Master of His Fate
Page 14
FDR was delighted. He wrote immediately to a doctor he knew back home—Leroy Hubbard, the chief orthopedic surgeon in New York State’s Department of Public Health. Hubbard had been treating polio patients since 1917, and was nearly as well known in the field as Dr. Lovett had been. “I am confident that Warm Springs can be made useful,” FDR told Hubbard. “The need for it is so imperative. I want to get your ideas.”
Hubbard soon agreed to set aside his work in New York and travel to Georgia, where he would supervise polio patients in a study of therapeutic treatments in the special water. If, as FDR expected, Hubbard could prove that warm-water therapy brought marked improvements, then FDR would turn over the evidence to his panel of experts. And then, as he told one of the doctors, “if you gentlemen are thoroughly and 100% convinced that it is worthwhile,” he would take the next step in his plan—to raise several hundred thousand dollars to construct new buildings and pools to treat one hundred patients by the summer of 1927.
Until now, no one could say for sure whether FDR had been reporting real improvements in his legs or just a pleasant fantasy born of desperate optimism. Was the pool really just an agreeable place to take a bath? Or was it the means of changing lives?

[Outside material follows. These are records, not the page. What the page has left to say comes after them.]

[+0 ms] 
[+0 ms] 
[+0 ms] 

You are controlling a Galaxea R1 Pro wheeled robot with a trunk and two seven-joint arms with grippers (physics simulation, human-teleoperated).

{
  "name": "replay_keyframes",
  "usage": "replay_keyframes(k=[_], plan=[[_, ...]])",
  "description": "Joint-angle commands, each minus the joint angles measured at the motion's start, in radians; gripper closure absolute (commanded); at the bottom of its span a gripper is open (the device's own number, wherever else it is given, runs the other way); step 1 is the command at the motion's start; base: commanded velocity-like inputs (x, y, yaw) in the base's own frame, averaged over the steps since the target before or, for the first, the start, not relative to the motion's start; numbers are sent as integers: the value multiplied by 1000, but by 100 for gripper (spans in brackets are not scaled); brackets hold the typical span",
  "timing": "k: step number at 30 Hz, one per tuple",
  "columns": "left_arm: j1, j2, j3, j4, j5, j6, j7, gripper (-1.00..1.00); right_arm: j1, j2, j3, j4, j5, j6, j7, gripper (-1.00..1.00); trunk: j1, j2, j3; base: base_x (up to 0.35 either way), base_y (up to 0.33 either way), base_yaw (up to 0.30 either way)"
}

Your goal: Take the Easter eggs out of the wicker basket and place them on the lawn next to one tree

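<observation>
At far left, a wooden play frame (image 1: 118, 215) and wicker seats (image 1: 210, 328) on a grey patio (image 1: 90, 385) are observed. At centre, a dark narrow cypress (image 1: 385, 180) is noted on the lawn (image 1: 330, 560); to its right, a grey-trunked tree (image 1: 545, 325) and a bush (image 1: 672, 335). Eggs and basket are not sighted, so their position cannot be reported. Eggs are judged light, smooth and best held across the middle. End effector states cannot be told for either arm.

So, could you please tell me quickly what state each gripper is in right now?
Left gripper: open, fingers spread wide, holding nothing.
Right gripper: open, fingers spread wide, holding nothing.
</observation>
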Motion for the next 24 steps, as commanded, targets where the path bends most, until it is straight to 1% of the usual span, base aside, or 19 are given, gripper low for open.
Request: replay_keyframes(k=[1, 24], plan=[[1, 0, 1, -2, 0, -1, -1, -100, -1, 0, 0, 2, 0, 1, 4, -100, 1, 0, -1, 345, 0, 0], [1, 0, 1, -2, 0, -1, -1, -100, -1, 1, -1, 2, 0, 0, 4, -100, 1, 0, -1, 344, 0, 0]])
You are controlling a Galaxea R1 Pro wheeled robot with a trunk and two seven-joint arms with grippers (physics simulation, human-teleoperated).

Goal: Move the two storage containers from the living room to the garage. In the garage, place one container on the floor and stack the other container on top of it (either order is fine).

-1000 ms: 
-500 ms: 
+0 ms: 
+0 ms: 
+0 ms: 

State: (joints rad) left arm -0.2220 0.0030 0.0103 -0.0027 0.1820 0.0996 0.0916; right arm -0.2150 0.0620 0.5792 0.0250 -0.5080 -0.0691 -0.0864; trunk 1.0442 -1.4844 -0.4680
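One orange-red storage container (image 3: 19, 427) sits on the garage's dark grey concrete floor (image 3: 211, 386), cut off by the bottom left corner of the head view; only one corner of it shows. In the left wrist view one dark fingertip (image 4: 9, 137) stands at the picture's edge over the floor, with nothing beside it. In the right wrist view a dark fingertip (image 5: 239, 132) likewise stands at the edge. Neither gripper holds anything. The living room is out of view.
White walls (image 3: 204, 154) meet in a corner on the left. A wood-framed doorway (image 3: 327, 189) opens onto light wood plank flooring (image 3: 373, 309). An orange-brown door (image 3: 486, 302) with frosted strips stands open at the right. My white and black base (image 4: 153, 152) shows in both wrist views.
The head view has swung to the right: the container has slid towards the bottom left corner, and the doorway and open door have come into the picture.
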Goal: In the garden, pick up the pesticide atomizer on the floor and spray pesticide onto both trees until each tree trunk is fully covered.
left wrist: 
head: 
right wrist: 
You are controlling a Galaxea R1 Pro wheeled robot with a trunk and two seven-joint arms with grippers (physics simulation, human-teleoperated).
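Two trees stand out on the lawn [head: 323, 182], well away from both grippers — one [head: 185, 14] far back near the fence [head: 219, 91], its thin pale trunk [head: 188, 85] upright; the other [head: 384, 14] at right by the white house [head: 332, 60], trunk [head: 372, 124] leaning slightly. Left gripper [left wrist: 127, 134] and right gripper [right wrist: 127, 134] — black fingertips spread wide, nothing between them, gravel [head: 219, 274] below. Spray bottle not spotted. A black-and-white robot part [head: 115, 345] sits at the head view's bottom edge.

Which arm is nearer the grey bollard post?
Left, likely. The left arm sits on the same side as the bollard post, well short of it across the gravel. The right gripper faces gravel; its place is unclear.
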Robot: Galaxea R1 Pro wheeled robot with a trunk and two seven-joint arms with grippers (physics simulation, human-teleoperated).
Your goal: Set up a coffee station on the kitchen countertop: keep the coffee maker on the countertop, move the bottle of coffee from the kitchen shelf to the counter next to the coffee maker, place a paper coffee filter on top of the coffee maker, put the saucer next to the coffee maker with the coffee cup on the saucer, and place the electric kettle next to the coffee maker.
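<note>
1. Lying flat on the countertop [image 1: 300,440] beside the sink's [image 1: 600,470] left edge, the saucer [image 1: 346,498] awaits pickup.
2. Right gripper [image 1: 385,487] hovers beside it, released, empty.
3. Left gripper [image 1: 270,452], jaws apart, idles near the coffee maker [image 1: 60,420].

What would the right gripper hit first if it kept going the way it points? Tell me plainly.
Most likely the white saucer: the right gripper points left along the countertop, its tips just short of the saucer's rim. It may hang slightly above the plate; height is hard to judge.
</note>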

When Dr. Hubbard’s survey of patients was done, they would know.
* * *
He was now so busy at Warm Springs that he hardly had time to do what he had come there for in the first place.
Every day he had bundles of mail to go through, letters to dictate to Missy, checks to write, contractors to see, long-distance calls to make, telegrams to send, sewer diagrams to study, building plans to approve, facts to check, townspeople to reassure, doctors to consult, patients to advise. To make sure the compound remained un-fancy and rustic, as he insisted it must be, he dictated every detail of the planning. Each cottage was to be painted white; no cottage would have more than two bedrooms; and not a single road was to be paved. He jotted his own list of the purchases needed to furnish the remodeled Meriwether Inn:
Beds 26 @ $30 [per bed]
Dressers 26 @ $28
Writing tables 50 @ $3
Bedroom Chairs 26 @ $6
Dining Room Dishes, Silver, Glass $2,000
Anna was watching her father closely, assessing his physical abilities. She noticed that since she’d last spent time with him at Christmas, he’d learned some new little tricks to “handle himself better,” such as shifting from a wheelchair to a chair more easily, and she saw him get up two steps without help—a significant improvement. But in spite of all his talk about how much the water at Warm Springs could help him, Anna didn’t see him get into it much.
“Ma,” she wrote to Eleanor, “it’s awfully hard to tell whether father is walking better or not. He doesn’t walk very much, & doesn’t exercise overmuch.”
He was simply too busy. He had sacrificed most of his money to buy the place, and now he was sacrificing most of his time to make the place work.
And he had received bad news about his legs.
One of the orthopedists he’d met in Atlanta was Dr. LeRoy Abbott, of St. Louis, Missouri. FDR told him about Billie McDonald’s belief that polio patients could recover faster and walk better if they performed strenuous exercises without braces.
Dr. Abbott was appalled. Yes, FDR might well walk sooner if he followed McDonald’s advice, the doctor said—but in the process he might well ruin the bones of his legs. Damaged muscles must be carefully built back up before the bones and joints could stand up to strenuous exertion. “He is entirely ‘off’ Dr. McDonald now,” Anna told Eleanor.
So much for FDR’s joyous shout at Dr. McDonald’s place in Massachusetts: “I can walk!”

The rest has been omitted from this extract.